Cory momentarily forgot whether the caller or answerer was supposed to speak first. “Hello,” they said at the same time.

  “Hi, Dad, it’s me. Just checking in.”

  “Well, that’s astonishing. And to think your mother isn’t around to witness this rarest of terrestrial phenomena. Years from now, I’ll remember I was sitting at my desk, October 3, 2007, when my firstborn daughter, Cordy . . .”

  She hated that name. In high school her mom had vetoed Delia and Cory, insisting they were respectively “too similar to” and “not as pretty as” Deirdre, her sister’s name. She wished there were something worse to call him than Dad. “So yeah, how are things, Dad?”

  “Fine, thank you. Okay then, how much money are we talking?”
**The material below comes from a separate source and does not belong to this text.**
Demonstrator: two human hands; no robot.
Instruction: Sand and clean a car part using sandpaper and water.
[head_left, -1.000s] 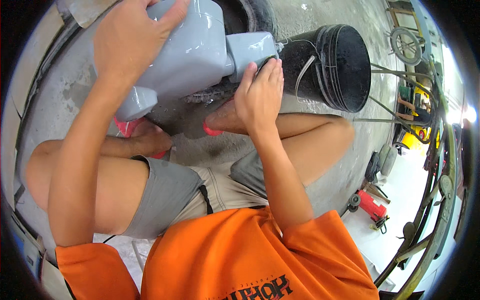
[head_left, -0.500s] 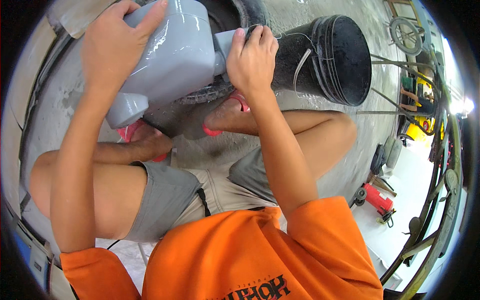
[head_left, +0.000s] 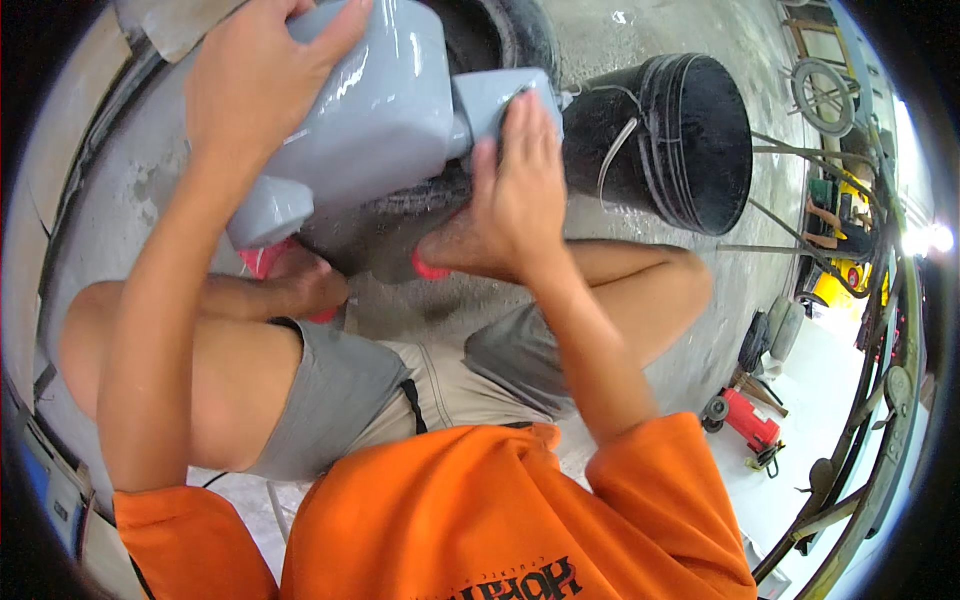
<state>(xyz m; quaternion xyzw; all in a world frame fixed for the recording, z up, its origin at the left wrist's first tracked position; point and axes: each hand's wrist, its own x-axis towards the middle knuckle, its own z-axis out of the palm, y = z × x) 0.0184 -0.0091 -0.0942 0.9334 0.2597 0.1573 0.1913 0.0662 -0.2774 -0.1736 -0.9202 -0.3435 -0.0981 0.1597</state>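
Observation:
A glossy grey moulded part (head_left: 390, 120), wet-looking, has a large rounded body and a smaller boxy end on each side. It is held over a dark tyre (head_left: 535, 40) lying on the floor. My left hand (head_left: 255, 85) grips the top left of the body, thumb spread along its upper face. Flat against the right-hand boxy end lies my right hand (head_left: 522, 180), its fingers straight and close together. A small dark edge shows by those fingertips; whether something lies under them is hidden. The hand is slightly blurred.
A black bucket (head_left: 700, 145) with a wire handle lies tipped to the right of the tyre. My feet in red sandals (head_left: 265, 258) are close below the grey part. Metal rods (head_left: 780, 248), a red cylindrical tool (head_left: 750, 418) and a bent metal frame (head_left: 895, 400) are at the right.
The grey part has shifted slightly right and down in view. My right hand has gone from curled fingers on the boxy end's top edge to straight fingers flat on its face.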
  “That is not fair, Dad.”

  “So then this is a social call?”

  “Whatever. Fine. You want me to get real? I do need money.”

  “That’s more like it.”

  “But not your money. I want to make money.”
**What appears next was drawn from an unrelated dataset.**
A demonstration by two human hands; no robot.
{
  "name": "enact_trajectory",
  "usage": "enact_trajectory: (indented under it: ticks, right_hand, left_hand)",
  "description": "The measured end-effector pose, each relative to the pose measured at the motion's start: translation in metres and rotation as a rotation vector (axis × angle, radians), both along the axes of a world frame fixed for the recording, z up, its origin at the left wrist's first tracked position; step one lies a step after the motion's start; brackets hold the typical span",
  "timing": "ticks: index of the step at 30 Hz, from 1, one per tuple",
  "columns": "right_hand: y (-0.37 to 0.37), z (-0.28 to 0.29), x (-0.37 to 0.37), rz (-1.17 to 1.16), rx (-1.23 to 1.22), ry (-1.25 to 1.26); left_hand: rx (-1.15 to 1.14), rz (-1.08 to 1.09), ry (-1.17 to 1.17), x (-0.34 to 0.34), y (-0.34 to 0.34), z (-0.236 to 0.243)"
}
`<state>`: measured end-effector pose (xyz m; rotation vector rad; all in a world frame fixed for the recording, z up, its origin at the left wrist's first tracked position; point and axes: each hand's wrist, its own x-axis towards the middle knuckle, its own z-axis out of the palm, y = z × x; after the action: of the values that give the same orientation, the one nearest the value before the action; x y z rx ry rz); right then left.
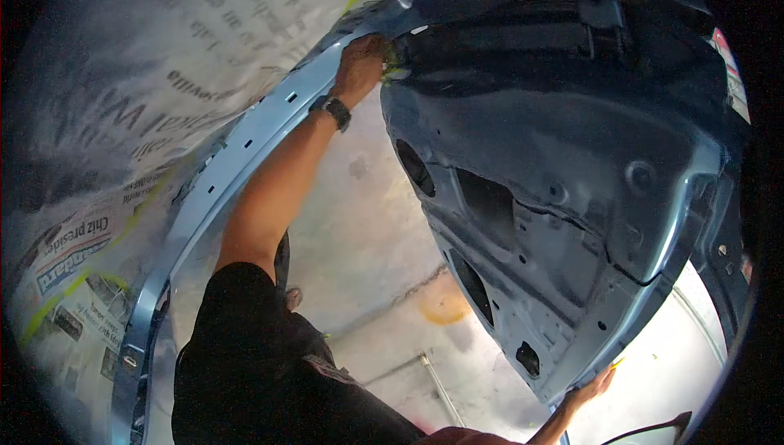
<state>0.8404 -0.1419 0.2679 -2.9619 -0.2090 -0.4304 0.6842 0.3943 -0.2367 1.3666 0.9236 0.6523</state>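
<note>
A dark blue car door (563, 167), its bare inner side showing round and oblong openings, stands swung out from the light blue door frame (245, 143). My left arm, with a black watch (331, 112) on the wrist, reaches up to where the door meets the frame. There my left hand (361, 68) is closed by some yellow-green tape (392, 61); its fingertips are mostly hidden. At the door's lower far corner, my right hand (594, 388) is closed on the edge. A small yellow bit (617, 362) shows by its fingers, too small to name.
Printed newspaper sheets (90, 237), held with yellow-green tape, cover the body to the left of the frame. On the paint-stained floor (359, 192) lies a pale rod (441, 389). A dark curved object (653, 427) shows at the lower right.
</note>
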Motion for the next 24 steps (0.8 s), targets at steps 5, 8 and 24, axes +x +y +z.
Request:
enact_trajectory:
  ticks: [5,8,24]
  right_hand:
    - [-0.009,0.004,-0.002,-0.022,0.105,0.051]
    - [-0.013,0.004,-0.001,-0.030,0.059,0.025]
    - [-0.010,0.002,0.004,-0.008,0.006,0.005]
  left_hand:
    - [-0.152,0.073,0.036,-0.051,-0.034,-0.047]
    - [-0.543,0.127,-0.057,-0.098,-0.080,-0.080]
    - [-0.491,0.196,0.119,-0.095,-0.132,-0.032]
  “I thought you were allergic.”

  “Dad, can I explain?”

  She caught him up on Taren’s death and her promotion. She had no trouble admitting that Barr had the business mind, self-made in the heyday of deregulation. After graduating from Stanford, he’d sensed a bonanza in lifting things for wimpy undergrads and founded his moving company, Barr None. Six days a week he’d carried beds and bookcases, filling his palms with slivers of wood and metal under a half inch of craggy brown callus. He franchised across Northern California, adding all-Latino landscaping and all-female cleaning services, bolstered by a series of locally famous ads that featured Barr manually decimating fad items (Beanie Babies, Foreman grills, Pokémon cards) behind a blinking toll-free number. She knew the shady pragmatics of small business ownership had shaped his cynical realpolitik, but he really believed you could run a business without one moral fiber or protein of empathy, just know-how and can-do. How could he be so pro–manual labor and so anti-Labor? So nationalist and so antinationalization? Passionate about Latin but indifferent to Latinos? Cory, at least, had collective moral purpose; she had protein and fiber.
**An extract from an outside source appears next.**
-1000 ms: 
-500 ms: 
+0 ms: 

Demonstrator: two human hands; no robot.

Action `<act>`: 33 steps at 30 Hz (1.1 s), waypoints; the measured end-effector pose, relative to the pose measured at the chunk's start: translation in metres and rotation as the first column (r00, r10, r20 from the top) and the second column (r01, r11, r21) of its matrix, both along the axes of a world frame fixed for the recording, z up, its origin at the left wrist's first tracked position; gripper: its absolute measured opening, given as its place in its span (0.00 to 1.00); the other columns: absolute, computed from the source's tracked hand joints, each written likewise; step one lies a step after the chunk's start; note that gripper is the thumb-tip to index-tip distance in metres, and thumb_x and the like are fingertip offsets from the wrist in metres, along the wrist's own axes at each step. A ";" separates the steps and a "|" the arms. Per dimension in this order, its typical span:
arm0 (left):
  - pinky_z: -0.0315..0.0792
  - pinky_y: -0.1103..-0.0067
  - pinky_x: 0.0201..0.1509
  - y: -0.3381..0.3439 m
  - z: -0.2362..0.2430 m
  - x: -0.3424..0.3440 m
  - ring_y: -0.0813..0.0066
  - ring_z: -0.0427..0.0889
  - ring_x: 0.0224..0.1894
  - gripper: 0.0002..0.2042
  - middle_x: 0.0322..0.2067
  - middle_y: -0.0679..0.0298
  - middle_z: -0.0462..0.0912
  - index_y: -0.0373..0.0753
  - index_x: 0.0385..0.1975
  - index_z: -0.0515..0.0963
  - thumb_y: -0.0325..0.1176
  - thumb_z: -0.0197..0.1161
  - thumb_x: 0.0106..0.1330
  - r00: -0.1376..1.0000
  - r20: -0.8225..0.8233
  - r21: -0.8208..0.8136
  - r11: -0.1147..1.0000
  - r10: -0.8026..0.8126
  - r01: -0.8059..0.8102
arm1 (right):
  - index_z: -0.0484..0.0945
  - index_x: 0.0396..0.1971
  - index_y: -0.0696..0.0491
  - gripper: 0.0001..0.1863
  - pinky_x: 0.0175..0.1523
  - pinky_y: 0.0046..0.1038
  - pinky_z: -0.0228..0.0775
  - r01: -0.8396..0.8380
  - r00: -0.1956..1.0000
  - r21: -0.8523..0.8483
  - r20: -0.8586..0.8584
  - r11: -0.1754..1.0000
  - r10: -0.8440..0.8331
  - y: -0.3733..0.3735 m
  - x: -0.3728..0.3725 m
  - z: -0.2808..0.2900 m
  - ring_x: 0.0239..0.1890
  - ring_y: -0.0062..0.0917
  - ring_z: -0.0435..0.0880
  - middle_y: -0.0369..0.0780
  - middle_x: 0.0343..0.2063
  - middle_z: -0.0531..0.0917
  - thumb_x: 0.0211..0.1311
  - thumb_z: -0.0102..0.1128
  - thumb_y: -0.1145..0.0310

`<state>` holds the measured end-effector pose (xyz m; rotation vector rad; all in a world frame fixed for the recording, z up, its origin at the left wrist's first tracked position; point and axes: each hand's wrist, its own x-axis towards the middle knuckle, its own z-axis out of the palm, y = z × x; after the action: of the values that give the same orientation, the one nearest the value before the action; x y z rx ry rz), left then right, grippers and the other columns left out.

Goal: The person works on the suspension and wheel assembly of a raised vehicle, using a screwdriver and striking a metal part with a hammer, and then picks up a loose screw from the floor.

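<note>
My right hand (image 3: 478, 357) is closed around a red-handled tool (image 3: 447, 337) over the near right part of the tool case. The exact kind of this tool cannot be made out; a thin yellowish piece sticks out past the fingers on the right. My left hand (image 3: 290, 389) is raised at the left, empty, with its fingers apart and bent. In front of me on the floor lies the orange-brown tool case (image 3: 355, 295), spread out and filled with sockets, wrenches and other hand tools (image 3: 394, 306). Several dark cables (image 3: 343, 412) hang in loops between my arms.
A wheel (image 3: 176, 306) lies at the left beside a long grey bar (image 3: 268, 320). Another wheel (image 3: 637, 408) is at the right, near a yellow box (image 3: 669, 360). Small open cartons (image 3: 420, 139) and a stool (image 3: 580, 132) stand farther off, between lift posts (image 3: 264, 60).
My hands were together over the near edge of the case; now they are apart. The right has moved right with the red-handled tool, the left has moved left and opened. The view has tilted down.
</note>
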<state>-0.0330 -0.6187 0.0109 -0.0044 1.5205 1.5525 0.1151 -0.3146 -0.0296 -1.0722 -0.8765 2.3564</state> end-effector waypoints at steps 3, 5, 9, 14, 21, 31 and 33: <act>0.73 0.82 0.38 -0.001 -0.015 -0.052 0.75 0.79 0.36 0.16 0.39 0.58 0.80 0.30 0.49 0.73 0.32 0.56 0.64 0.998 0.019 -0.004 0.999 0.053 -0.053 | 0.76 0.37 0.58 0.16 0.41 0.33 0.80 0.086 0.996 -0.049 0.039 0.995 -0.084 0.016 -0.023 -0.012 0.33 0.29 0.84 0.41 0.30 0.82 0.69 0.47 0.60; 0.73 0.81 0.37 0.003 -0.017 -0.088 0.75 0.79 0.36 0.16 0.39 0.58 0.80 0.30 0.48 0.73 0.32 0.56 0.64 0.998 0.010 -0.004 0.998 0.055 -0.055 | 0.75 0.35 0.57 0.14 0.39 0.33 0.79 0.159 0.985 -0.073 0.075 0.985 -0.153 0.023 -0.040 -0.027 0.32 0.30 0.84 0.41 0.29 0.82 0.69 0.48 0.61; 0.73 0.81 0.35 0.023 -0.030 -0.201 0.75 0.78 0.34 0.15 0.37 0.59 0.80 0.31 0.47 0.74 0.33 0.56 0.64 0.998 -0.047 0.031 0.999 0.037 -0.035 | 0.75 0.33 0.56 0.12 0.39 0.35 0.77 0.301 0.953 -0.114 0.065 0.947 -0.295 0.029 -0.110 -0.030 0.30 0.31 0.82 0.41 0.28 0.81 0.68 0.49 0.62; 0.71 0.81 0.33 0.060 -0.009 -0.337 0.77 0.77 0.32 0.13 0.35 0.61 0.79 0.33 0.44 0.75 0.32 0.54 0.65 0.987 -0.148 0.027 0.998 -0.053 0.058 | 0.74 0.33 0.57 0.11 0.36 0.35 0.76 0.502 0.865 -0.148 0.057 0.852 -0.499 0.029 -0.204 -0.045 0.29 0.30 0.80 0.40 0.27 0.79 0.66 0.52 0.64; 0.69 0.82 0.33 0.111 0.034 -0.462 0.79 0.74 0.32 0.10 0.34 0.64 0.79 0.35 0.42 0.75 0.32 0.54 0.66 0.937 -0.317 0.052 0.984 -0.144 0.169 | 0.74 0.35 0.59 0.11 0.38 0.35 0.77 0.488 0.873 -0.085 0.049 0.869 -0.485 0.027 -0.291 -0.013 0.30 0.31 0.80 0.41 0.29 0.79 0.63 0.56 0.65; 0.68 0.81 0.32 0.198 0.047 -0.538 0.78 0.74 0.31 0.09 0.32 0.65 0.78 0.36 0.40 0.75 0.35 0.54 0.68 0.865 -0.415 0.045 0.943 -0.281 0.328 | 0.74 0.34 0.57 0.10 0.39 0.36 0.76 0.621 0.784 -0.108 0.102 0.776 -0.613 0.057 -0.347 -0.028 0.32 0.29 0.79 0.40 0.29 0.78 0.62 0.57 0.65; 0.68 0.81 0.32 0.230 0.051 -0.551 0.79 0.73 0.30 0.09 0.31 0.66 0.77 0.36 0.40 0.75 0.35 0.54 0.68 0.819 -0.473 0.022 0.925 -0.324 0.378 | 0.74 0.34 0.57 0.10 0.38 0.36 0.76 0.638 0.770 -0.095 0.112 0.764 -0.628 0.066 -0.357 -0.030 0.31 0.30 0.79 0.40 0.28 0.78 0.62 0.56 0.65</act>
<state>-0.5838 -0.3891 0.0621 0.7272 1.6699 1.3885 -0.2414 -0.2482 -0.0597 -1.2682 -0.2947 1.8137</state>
  With hindsight, Cory’s sentence on Barr was What a weird Jew. Clearly he was out to prove something to the gentile establishment with his cash and triceps, his iron-rich Reaganism. He lived in a $1.8 million fortress in Palo Alto with a thirsty half-acre yard, but kept up the blue-collar pretenses, wearing undershirts to meetings, stretched over his hull of musclefat. His beard was the length and neatness of putting green, and he Brylcreemed his hair back from forehead to nape. In worldly matters he was amazingly, annoyingly capable, but his expertise was rote. To him the brain was another muscle.

  “Now your business,” he said. “What’s the product? What’s your immediate revenue stream?”

  “What does any of that mean? I just want advice.”

  “What do you sell?”

  Cory sucked in a big preamble of a breath and then recited the mission statement: Socialize designed, coordinated, promoted, and hosted recreational events whose proceeds went to progressive causes.

  “I see,” Barr said, in his way-ahead-of-you way. “Commodifying liberal guilt. High elastic demand.”

  “Dad.”

  “Nothing to be ashamed of. Selling crap is how we support our base of crapmakers and crapmongers. Everyone profits when people crap.”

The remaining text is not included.